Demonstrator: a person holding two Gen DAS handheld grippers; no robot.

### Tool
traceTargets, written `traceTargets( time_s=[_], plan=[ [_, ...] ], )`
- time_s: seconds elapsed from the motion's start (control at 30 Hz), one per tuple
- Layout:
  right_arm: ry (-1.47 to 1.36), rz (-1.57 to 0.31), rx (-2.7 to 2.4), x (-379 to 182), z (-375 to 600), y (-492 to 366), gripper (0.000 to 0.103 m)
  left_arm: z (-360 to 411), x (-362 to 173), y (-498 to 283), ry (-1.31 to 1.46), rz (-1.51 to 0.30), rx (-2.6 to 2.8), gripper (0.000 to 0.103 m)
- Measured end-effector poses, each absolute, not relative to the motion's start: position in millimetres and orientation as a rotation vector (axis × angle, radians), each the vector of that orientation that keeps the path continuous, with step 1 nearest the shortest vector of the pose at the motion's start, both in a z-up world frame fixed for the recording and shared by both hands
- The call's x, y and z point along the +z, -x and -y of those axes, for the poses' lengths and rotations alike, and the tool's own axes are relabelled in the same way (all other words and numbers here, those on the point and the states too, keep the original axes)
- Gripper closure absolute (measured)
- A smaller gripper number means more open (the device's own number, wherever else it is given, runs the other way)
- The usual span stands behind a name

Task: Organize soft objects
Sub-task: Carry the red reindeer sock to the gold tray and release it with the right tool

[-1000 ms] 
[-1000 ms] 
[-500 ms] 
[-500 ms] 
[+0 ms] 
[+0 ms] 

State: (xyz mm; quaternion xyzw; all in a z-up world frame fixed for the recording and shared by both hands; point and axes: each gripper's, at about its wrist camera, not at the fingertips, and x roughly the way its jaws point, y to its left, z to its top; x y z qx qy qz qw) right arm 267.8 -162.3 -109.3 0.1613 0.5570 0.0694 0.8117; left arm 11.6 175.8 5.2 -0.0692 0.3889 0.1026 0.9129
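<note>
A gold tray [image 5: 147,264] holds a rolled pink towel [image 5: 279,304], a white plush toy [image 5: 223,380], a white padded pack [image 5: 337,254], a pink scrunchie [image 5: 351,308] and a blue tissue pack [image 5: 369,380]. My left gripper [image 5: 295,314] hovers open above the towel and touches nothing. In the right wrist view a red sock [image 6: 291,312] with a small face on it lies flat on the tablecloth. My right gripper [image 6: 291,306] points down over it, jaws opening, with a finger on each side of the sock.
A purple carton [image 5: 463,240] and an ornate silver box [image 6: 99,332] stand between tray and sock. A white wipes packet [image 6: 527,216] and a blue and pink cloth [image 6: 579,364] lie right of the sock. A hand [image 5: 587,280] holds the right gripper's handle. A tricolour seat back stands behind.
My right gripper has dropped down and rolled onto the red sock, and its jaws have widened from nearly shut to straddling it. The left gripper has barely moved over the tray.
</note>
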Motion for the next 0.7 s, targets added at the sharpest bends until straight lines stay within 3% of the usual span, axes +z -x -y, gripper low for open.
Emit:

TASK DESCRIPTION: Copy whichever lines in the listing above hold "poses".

RESPONSE:
- Measured end-effector poses, each absolute, not relative to the motion's start: position in millimetres and orientation as a rotation vector (axis × angle, radians), each the vector of that orientation that keeps the path continuous, with step 1 nearest the shortest vector of the pose at the motion's start, both in a z-up world frame fixed for the recording and shared by both hands
- The call's x, y and z point along the +z, -x and -y of those axes, for the poses' lengths and rotations alike, and the tool's own axes are relabelled in the same way (all other words and numbers here, those on the point and the states too, keep the original axes)

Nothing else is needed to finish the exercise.